Still, the new farm-to-market economy is far more fragile than most Portlanders stuffing their cloth grocery bags appreciate. As three very different farms show, market growers pursue many paths to make a living from the soil—and face just as many ways to fail.

SCOTT FROST, owner of Nature’s Fountain Farm near Albany, manages his business practically single-handedly. Despite being a fixture at four of the biggest markets in the metro area, some years the 54-year-old struggles to break even. He nearly lost his farm to foreclosure last year. This winter, as unrest swept the Middle East, rising fuel costs became his primary worry. “Everyone’s quaking about that one,” he says. Increased seed costs, market stall fees (which run $54 per week for the main Portland Farmers Market at Portland State University), and electric rates likewise pressure his profit margin.

Frost—known for berries, heirloom tomatoes, and onions—lost his entire 2006 raspberry crop to scorching summer temperatures. Normally, he harvests up to 30,000 pounds of blueberries, but last year he got only 2,000 pounds after a rainy May drove off the bees needed for pollination. While
Nature’s Fountain may gross $90,000 in a good year, costs could just as easily run $110,000.

Nevertheless, Frost, who switched to farming in 1996 after a career as a professional drummer, believes small-scale ag allows him to work the land as nature intended. “When I started doing this, everything just naturally fell into place,” he says. “I’ve had people telling me mine are the sweetest carrots they’ve ever had. There’s a payoff in that.”

JOHN EVELAND, and his wife, Sally Brewer, run a much bigger, more complex operation at Gathering Together. On summer Saturdays, the farm sets up stalls at four different markets scattered from Corvallis to Portland and sells six tons of produce at each one.

Even so, Eveland laughingly describes his main duty: “I babysit problems.” Eveland says that even grossing more than $600,000 in annual market business, some years he pays senior employees more than he pays himself.

“In order to have some real financial security in this business, we really diversified,” Eveland says. To that end, he’s developed a farmshare program, direct sales to restaurants, and a thriving seed business selling exotica like epazote and giant goosefoot.

Eveland and Brewer clearly have to draw motivation from sources other than the bottom line. “Five of us started this farm 23 years ago,” Eveland says. “The three smart ones pulled out the next year.” The pair point to the satisfaction of coaxing flavor out of the dirt. “I love working with food,” Brewer says. “It’s one of the most satisfying jobs.”

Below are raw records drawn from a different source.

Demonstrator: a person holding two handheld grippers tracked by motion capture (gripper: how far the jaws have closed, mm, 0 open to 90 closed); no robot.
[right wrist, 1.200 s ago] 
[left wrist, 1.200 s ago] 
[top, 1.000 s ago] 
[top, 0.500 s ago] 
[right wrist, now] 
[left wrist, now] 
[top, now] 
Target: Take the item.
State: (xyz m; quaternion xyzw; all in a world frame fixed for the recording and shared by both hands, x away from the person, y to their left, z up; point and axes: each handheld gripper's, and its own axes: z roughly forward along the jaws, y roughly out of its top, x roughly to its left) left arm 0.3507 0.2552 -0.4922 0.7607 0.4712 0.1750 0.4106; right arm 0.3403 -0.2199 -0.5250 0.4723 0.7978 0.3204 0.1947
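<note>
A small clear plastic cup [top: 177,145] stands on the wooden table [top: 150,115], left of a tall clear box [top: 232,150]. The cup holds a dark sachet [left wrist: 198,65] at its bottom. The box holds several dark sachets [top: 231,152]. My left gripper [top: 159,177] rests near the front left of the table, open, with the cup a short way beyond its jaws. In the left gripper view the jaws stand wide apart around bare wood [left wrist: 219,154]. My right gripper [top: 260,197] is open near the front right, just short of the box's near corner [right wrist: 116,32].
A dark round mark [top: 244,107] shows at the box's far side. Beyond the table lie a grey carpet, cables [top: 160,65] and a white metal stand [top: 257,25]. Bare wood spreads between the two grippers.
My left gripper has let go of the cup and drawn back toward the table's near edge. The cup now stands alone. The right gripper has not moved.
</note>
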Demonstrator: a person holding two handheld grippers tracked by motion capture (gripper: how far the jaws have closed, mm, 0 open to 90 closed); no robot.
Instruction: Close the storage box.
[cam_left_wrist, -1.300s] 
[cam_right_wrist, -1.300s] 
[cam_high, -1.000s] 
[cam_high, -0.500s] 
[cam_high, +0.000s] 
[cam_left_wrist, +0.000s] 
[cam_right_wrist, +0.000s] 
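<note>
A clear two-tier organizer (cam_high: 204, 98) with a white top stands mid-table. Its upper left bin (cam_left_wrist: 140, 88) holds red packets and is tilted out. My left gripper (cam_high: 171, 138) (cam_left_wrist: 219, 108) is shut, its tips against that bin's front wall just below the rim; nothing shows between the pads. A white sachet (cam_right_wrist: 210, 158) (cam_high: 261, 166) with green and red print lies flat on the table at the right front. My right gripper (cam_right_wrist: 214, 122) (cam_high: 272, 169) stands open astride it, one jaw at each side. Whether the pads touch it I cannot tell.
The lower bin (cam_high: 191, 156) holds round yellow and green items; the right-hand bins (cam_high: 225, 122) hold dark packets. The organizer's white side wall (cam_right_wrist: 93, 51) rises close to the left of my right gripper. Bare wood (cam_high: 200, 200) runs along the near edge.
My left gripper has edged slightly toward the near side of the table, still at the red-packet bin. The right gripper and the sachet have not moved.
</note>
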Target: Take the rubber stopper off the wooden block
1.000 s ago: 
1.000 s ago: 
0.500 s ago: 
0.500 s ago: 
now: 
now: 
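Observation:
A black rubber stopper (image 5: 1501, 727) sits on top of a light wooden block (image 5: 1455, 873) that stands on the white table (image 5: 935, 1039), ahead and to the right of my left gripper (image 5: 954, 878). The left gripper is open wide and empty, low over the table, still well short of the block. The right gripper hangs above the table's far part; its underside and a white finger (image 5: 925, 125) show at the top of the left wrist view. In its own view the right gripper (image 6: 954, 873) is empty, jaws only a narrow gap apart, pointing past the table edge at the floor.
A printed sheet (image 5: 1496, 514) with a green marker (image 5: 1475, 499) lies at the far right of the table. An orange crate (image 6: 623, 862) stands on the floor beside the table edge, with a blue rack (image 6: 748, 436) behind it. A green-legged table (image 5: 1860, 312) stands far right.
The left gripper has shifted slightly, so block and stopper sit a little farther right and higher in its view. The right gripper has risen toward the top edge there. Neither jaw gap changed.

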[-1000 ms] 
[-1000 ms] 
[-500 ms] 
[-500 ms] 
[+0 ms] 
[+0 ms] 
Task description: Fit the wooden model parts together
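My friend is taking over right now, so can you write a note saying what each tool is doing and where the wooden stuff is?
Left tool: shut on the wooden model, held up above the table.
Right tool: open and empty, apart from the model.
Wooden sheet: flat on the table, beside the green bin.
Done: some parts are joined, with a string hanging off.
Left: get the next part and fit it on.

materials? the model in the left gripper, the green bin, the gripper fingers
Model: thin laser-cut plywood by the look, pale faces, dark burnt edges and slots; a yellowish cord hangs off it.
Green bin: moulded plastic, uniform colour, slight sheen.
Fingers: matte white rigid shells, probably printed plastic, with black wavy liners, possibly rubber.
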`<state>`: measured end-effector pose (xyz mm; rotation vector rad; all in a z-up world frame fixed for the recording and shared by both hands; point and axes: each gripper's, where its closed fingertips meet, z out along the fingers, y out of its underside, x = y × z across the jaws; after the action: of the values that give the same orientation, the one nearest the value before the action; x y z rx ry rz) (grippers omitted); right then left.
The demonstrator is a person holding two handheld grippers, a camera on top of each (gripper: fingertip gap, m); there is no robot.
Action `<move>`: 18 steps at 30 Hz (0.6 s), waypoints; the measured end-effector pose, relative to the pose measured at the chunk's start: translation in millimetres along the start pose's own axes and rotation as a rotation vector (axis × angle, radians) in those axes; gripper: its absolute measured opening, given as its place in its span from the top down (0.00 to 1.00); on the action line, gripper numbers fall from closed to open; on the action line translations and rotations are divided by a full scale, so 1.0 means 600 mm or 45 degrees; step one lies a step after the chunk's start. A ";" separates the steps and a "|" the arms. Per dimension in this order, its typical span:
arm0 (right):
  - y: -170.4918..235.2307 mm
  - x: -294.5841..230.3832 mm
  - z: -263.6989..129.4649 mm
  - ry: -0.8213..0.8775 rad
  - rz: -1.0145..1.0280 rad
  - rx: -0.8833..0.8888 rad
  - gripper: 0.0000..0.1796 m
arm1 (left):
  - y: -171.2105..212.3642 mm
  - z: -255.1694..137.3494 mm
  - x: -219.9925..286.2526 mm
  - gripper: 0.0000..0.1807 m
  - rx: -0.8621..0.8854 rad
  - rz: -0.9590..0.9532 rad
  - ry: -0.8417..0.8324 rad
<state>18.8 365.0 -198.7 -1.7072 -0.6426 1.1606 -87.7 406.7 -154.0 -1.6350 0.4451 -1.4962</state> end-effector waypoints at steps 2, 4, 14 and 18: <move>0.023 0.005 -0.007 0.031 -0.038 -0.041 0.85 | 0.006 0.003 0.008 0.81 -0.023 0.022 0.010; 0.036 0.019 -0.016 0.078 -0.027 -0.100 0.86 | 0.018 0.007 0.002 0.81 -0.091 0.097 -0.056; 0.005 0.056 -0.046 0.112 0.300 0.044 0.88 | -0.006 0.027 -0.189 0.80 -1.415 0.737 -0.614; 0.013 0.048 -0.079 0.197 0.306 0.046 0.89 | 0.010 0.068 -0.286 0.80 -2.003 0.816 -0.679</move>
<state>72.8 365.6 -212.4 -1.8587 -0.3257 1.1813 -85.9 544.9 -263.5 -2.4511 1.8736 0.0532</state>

Those satisfactions also attract less easily classified upstarts to market farming.

SULEYMAN IDRISOV moved his family from Uzbekistan in 2005. With financial help from Mercy Corps Northwest, he leased a few acres six miles west of downtown Portland, which he named Hayat Farm. Now, thanks to strong opinions about carrots (“Rainwater only! No compost!”), his microscopic operation enjoys a stable following at two markets.

Idrisov rents his land for $2,000 a year, pays $44 a week in stall fees, $40 a month for insurance, and a little more for parking. His labor costs are nonexistent, though his 13-year-old son, Islam, helps him out. On a good day he brings in up to $300. Though he supplements this income with odd jobs during the winter, he’s quick to say, “No, I don’t want a different job!”

Idrisov’s journey and determination recall the days when pioneers trekked to Oregon, drawn by the promise of deep topsoil. In the 21st century, Portland’s farmers markets have given this ancient dream a bold new future—if weather, luck, and public taste hold.